(Records from a collection)
--*--

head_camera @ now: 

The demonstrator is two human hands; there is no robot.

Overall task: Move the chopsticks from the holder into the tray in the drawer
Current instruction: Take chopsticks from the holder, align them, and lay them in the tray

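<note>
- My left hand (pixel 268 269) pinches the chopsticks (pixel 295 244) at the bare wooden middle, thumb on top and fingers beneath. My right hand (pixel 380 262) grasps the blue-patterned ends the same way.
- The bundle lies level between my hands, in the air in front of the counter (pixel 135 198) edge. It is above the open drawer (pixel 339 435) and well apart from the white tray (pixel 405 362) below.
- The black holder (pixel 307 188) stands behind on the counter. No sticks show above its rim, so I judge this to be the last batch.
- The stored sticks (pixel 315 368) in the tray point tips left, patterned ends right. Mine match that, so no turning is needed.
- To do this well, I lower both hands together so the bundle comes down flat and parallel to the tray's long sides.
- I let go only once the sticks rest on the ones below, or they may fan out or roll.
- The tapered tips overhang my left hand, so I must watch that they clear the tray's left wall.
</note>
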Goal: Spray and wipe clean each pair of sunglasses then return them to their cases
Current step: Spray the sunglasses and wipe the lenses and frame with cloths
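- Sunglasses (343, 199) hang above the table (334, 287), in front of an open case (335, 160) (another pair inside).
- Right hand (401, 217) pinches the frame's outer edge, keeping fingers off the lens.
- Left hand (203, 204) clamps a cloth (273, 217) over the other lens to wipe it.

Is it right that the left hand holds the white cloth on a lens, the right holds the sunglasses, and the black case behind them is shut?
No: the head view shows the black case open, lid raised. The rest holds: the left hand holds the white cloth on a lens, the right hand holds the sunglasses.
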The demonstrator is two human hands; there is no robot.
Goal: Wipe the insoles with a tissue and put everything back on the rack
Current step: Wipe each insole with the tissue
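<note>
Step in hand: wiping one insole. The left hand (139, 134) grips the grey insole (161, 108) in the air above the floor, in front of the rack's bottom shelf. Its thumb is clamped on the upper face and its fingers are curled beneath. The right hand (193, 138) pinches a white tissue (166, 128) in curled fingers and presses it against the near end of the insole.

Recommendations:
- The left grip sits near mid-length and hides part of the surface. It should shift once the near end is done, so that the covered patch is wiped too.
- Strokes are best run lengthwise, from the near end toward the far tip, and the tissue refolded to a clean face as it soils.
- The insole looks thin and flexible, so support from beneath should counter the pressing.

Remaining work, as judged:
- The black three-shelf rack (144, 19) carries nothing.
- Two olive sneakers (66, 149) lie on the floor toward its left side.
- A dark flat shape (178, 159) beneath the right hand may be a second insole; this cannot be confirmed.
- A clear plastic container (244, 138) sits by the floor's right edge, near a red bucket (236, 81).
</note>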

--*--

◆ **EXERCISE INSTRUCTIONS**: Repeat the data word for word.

◆ **SOLUTION FOR THIS PROBLEM**:
head_camera @ now: 

The demonstrator is two human hands; there is no robot.

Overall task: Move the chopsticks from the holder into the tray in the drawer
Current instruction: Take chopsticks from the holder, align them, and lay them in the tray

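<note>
- My left hand (pixel 268 269) pinches the chopsticks (pixel 295 244) at the bare wooden middle, thumb on top and fingers beneath. My right hand (pixel 380 262) grasps the blue-patterned ends the same way.
- The bundle lies level between my hands, in the air in front of the counter (pixel 135 198) edge. It is above the open drawer (pixel 339 435) and well apart from the white tray (pixel 405 362) below.
- The black holder (pixel 307 188) stands behind on the counter. No sticks show above its rim, so I judge this to be the last batch.
- The stored sticks (pixel 315 368) in the tray point tips left, patterned ends right. Mine match that, so no turning is needed.
- To do this well, I lower both hands together so the bundle comes down flat and parallel to the tray's long sides.
- I let go only once the sticks rest on the ones below, or they may fan out or roll.
- The tapered tips overhang my left hand, so I must watch that they clear the tray's left wall.
</note>
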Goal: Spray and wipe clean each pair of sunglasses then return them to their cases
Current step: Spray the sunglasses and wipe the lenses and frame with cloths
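- Sunglasses (343, 199) hang above the table (334, 287), in front of an open case (335, 160) (another pair inside).
- Right hand (401, 217) pinches the frame's outer edge, keeping fingers off the lens.
- Left hand (203, 204) clamps a cloth (273, 217) over the other lens to wipe it.

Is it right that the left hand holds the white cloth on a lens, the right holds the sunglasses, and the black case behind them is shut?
No: the head view shows the black case open, lid raised. The rest holds: the left hand holds the white cloth on a lens, the right hand holds the sunglasses.
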The demonstrator is two human hands; there is no robot.
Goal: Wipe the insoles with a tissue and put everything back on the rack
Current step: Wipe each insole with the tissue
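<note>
Step in hand: wiping one insole. The left hand (139, 134) grips the grey insole (161, 108) in the air above the floor, in front of the rack's bottom shelf. Its thumb is clamped on the upper face and its fingers are curled beneath. The right hand (193, 138) pinches a white tissue (166, 128) in curled fingers and presses it against the near end of the insole.

Recommendations:
- The left grip sits near mid-length and hides part of the surface. It should shift once the near end is done, so that the covered patch is wiped too.
- Strokes are best run lengthwise, from the near end toward the far tip, and the tissue refolded to a clean face as it soils.
- The insole looks thin and flexible, so support from beneath should counter the pressing.

Remaining work, as judged:
- The black three-shelf rack (144, 19) carries nothing.
- Two olive sneakers (66, 149) lie on the floor toward its left side.
- A dark flat shape (178, 159) beneath the right hand may be a second insole; this cannot be confirmed.
- A clear plastic container (244, 138) sits by the floor's right edge, near a red bucket (236, 81).
</note>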

The exercise is finished.